By Arkangel Tembo
Blantyre, August 18, Mana: Government plans to set up Welfare Fund to help artists in the country as one way of recognizing their contribution to the country’s development process after being sidelined for years.
Minister of Tourism, Wildlife and Culture, Michael Usi made the remarks Monday during the funeral ceremony of veteran comedian, Elson Soko, popularly known as Anyoni who was laid to rest at the Henry Henderson Institute (HHI) Cemetery.
Noting that the basic purpose of the fund was to provide financial support to needy artists, he said artists are a valuable part of society.
Usi said many of the artists have rendered enormous services for the promotion of art and helped create a good image of the country, saying, “it was our responsibility to look after the artists in time of need.”
He said the purpose of the welfare fund would be to help the artists and their families.

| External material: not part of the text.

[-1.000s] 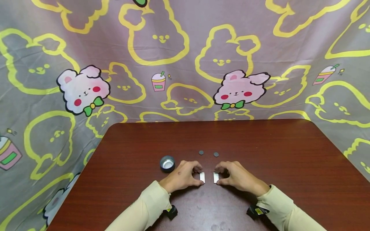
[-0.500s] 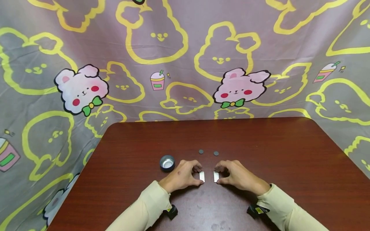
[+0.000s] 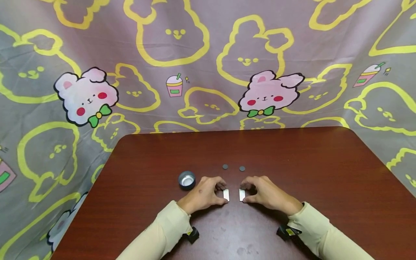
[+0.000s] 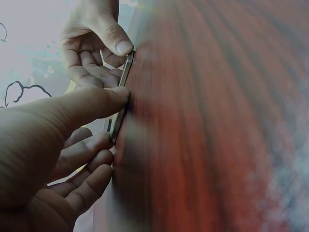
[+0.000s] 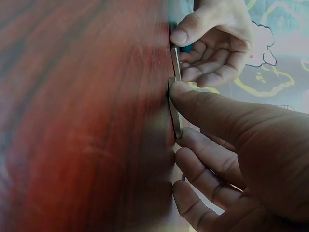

The Minister pointed out that the Welfare Fund would be set up to provide financial support to the artists who are inactive due to old age, adverse health conditions or otherwise incapacitated due to accident or disease.
“It was a pity that an artist will get sick but getting no support from the nation. These people die like a person who never contributed anything to the country. It is time with the Tonse-led Government that we will start respecting these artists with this welfare fund,” Usi stated.
Artists have welcomed government’s decision, saying artists in the country live on hand-to-mouth.
Eric Mabedi of Kwathu Drama Group, popularly known as ‘Jakobo’ said acting was one of the most difficult professions in the world, noting that artists make people happy and relaxed with their performances as such deserve better.
“This news was long-awaited. How many artists have died poor despite working hard? This is timely and it will help artists a lot especially when they are sick and need medical attention,” he noted.
Mabedi said the initiative would create a breathing space for artists to develop into their full potential.
“This initiative will go a long way towards recognizing the often uncertain and infrequent income artists make, especially in early years and their important contribution to the culture and tradition of the country,” he added.